Un amer conflit familial autour de la pension alimentaire
Le tribunal des affaires familiales de Haïfa a récemment rejeté la demande d'un père de deux filles qui réclamait l'annulation de sa pension alimentaire, prétextant une rupture de contact causée par l'aliénation parentale de la mère. Le juge Tal Paperny a tranché en faveur de la mère, estimant que c'est le père qui a délaissé la relation pendant des années sans jamais tenter de la renouer.
Selon la mère, le père a abandonné les fillettes alors qu'elles n'avaient que 6 et 4 ans. Elle a ajouté qu'il ne payait de toute façon pas la pension alimentaire, ayant « usé de tous les subterfuges possibles pour contourner l'application du jugement ». Elle a précisé qu'au moment du dépôt de la plainte, sa dette auprès des huissiers de justice s'élevait à environ 290 000 shekels.
Accusations d'aliénation parentale
De son côté, le père a soutenu que la mère était responsable de la rupture. Selon lui, des années d'incitation et de manipulation de sa part, s'apparentant à de l'aliénation parentale, ont provoqué cette situation. Il a affirmé avoir tenté de reprendre contact, mais que la mère refusait de coopérer, « tirant les ficelles » pour faire échouer ses démarches.
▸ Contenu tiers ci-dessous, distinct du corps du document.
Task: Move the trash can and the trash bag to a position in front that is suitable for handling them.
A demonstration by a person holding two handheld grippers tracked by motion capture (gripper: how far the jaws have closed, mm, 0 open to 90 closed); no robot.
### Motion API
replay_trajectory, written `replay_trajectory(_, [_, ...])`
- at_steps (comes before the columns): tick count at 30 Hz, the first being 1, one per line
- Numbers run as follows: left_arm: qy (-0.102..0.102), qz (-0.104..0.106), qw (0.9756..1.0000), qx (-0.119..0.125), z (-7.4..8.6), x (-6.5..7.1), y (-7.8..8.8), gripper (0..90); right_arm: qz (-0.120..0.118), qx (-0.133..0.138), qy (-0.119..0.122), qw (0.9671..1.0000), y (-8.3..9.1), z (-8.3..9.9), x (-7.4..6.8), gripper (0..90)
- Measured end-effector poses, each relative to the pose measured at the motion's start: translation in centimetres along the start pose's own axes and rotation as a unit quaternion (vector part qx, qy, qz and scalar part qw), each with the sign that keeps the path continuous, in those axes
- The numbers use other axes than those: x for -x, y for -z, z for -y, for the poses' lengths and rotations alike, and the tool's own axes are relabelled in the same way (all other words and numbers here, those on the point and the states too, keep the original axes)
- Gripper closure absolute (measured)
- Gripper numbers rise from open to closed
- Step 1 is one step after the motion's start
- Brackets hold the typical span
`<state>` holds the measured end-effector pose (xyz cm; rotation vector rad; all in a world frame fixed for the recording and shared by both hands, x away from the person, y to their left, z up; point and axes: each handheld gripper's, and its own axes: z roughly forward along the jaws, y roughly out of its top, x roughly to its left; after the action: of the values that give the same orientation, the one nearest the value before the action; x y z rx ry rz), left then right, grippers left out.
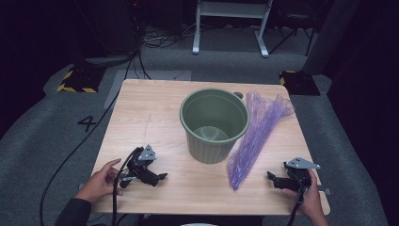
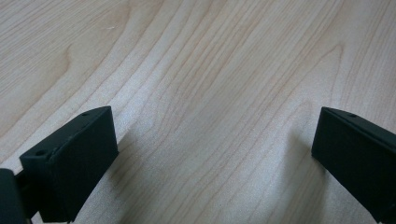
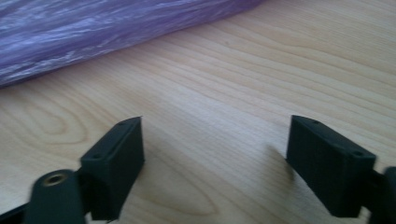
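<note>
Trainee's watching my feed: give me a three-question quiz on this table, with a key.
1. True or false: the purple plastic bag already lines the green bin.
2. Which tool lies nearer the bag? A) left tool B) right tool
3. Fill in: both tools rest on the wooden table with jaws ____.

Key
1. False; it lies bunched on the table at the bin's right.
2. B
3. open
</note>
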<state>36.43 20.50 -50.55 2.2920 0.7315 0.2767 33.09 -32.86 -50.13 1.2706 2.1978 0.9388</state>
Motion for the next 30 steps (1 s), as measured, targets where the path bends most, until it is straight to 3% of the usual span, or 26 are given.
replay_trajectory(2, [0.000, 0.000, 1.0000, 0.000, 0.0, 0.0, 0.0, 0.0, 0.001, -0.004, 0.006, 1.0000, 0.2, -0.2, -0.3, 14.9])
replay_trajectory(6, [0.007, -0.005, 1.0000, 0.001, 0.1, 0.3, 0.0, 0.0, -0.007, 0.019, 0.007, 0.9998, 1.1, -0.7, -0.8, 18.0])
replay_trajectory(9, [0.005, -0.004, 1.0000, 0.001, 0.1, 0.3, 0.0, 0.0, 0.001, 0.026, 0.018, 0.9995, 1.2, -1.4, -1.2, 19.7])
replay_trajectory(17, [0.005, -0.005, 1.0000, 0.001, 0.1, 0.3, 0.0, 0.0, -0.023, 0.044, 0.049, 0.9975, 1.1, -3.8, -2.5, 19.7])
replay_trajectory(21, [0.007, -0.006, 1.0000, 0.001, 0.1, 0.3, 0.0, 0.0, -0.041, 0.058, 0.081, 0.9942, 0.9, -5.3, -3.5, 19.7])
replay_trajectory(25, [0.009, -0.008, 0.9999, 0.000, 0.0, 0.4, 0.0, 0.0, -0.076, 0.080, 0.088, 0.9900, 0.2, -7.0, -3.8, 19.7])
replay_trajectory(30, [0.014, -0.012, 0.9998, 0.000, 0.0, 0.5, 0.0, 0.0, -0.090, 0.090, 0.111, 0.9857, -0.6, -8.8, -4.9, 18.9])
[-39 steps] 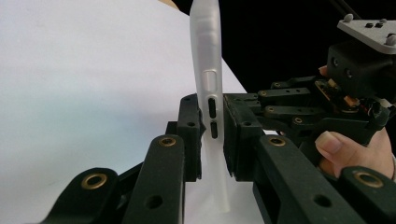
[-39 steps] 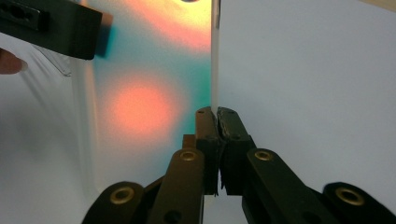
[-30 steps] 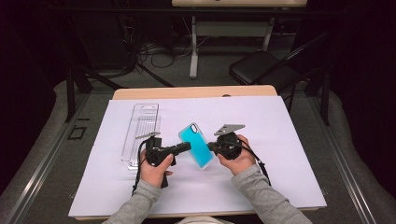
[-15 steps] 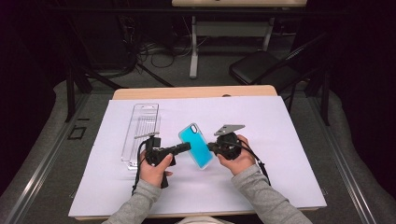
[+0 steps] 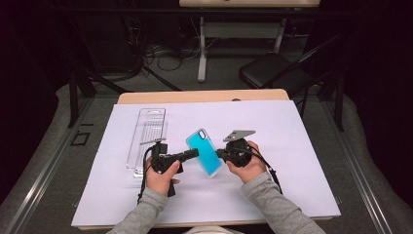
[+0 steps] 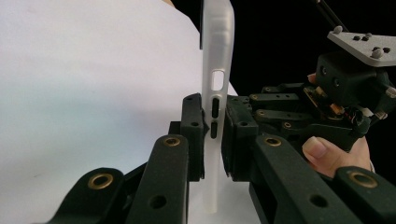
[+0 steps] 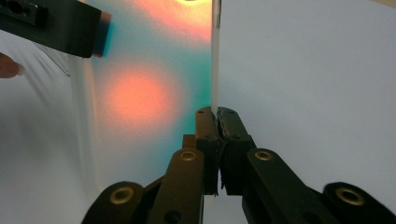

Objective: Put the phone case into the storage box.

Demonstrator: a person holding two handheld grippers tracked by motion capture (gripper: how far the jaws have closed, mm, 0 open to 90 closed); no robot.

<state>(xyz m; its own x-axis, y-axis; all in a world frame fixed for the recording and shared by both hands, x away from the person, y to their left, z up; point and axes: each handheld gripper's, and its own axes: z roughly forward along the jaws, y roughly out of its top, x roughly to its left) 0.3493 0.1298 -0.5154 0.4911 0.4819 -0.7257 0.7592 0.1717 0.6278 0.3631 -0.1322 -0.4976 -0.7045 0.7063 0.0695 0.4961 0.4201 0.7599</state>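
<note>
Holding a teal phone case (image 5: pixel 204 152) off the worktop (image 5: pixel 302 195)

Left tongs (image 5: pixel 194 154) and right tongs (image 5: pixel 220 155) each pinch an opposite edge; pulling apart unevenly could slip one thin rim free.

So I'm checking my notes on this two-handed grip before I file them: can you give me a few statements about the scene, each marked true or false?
1. Both grippers grip the phone case at once. True: the left gripper pinches its left edge, the right gripper its right edge.
2. The phone case lies flat on the white sheet. False: it is held up between the grippers.
3. A clear plastic package lies left of the case. True.
4. The case looks red from above. False: it looks turquoise.
5. The left gripper's jaws stand wide open. False: they are closed on the case's edge.
</note>
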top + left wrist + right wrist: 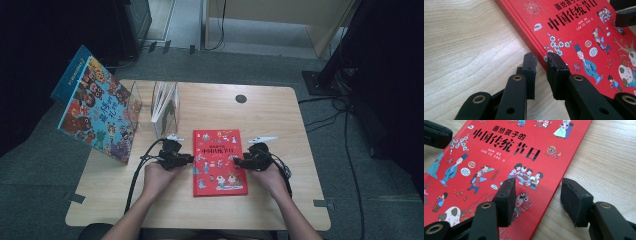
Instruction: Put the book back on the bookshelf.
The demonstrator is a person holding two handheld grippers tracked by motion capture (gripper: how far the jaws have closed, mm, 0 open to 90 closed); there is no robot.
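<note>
Squaring up on the flat red hardcover picture book point(219, 161) at table centre — my left gripper point(540, 58) at its nine o'clock edge, jaws nearly closed, gripping nothing; right gripper point(537, 192) at three o'clock, jaws wide astride that edge — next I must pinch and lift

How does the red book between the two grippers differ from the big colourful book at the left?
The red book lies flat on the table; the colourful book stands tilted at the table's left edge. The red book looks smaller in the high view. Its cover is plain red with small figures; the other's is crowded with cartoon faces. Both are closed picture books.
</note>
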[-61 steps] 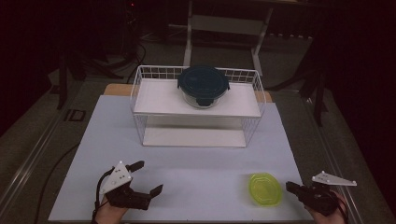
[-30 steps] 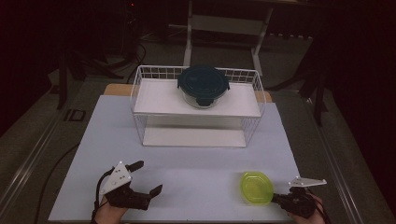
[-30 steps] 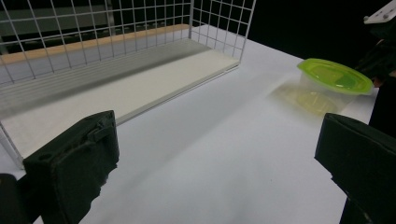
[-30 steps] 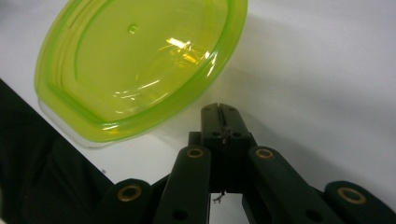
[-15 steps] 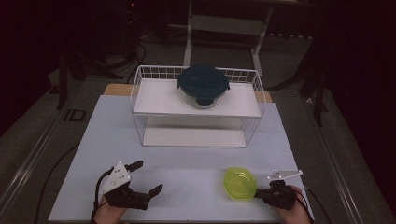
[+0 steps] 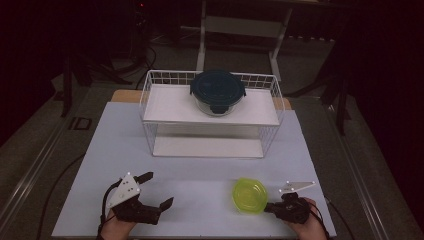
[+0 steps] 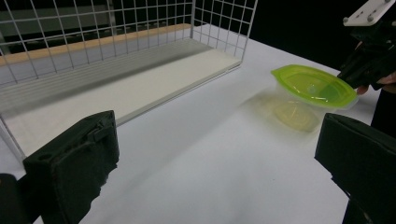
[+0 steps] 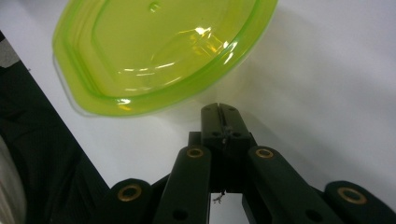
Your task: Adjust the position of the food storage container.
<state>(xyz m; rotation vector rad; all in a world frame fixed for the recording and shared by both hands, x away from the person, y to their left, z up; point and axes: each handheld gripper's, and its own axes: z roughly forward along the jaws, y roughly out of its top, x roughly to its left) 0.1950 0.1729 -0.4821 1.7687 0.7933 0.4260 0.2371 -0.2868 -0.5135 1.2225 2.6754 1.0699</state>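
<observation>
Gripping green lid (image 6: 249, 195) rim, right claw (image 6: 270, 206) clamped; left claw (image 6: 156, 191) wide, empty.

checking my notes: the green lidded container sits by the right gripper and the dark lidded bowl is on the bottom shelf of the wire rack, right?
Not quite. The dark lidded bowl is on the top shelf of the wire rack, as the high view shows. The green lidded container does sit by the right gripper.
</observation>
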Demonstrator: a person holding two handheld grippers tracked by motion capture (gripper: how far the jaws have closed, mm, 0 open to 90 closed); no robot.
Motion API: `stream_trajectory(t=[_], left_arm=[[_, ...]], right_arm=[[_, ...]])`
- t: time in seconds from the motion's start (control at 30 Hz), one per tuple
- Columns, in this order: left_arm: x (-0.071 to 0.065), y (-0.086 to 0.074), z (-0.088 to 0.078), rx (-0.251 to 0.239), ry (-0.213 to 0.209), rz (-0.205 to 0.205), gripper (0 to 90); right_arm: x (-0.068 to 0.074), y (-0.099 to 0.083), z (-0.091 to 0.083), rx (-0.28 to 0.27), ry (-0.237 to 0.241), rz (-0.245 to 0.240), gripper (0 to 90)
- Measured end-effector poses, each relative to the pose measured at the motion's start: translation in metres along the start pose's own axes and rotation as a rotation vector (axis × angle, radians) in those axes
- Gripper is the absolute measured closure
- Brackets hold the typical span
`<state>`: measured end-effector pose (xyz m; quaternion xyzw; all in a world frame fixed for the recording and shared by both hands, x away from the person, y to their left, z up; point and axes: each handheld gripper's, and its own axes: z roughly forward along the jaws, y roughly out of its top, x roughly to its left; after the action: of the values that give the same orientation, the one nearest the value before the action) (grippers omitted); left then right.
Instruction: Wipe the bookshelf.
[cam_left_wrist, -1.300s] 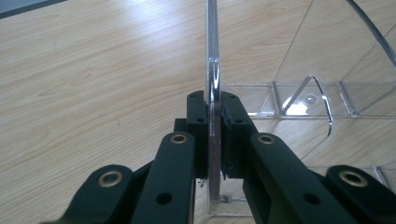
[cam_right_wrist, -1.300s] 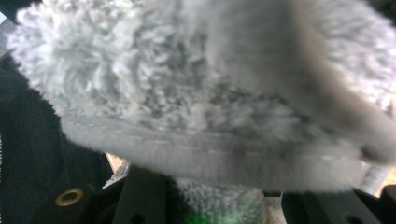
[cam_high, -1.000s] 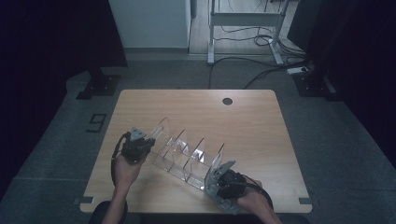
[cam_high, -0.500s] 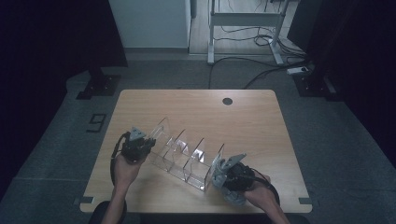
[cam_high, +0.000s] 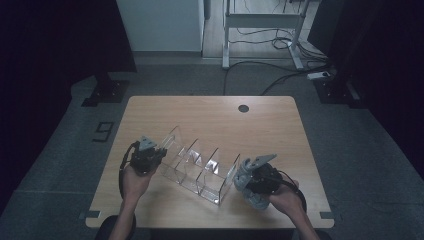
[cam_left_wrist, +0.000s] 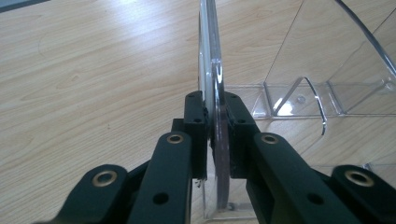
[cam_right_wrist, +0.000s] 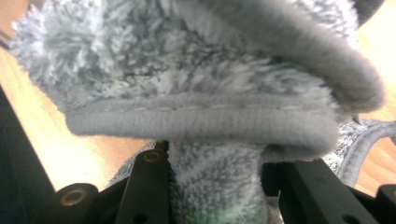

Il estimait injuste de devoir payer une pension alors qu'il lui était impossible de voir ses enfants.
La mère a répliqué qu'il s'agissait d'une procédure abusive et vexatoire, affirmant que la responsabilité de cette longue rupture incombait exclusivement à son ex-conjoint.
La décision du tribunal
Le juge Paperny a partagé l'avis de la mère, constatant que le père avait lui-même provoqué la rupture en quittant le domicile sans faire d'efforts pour maintenir le lien.
Le juge Paperny a écrit dans sa décision :
« L'ensemble des éléments montre que le père n'a pas assumé ses devoirs et a laissé tout le fardeau à la mère, et ce depuis de nombreuses années, juste après la séparation. Le père a abandonné la relation avec ses filles et n'a pas prouvé avoir entrepris de démarches pour y remédier. S'il avait réellement voulu renouer le contact, il aurait saisi la justice pour faire appliquer son droit de visite au lieu d'attendre tant d'années. »
Le tribunal a précisé qu'aucune des filles ne pouvait être qualifiée d'« enfant rebelle » pour justifier l'annulation de la pension. De plus, aucune preuve d'incitation au dénigrement de la part de la mère n'a été apportée.
Le fait que le père saisisse la justice pour annuler la pension alors qu'il refuse déjà de la payer, accumulant une dette colossale, a pesé lourdement contre lui. Le tribunal a rappelé qu'un parent demandant la modification d'une pension doit se présenter devant la justice « les mains propres » et de bonne foi.
La plainte a été rejetée, la pension alimentaire est maintenue, et le père a été condamné à verser à la mère 25 000 shekels au titre des frais de justice.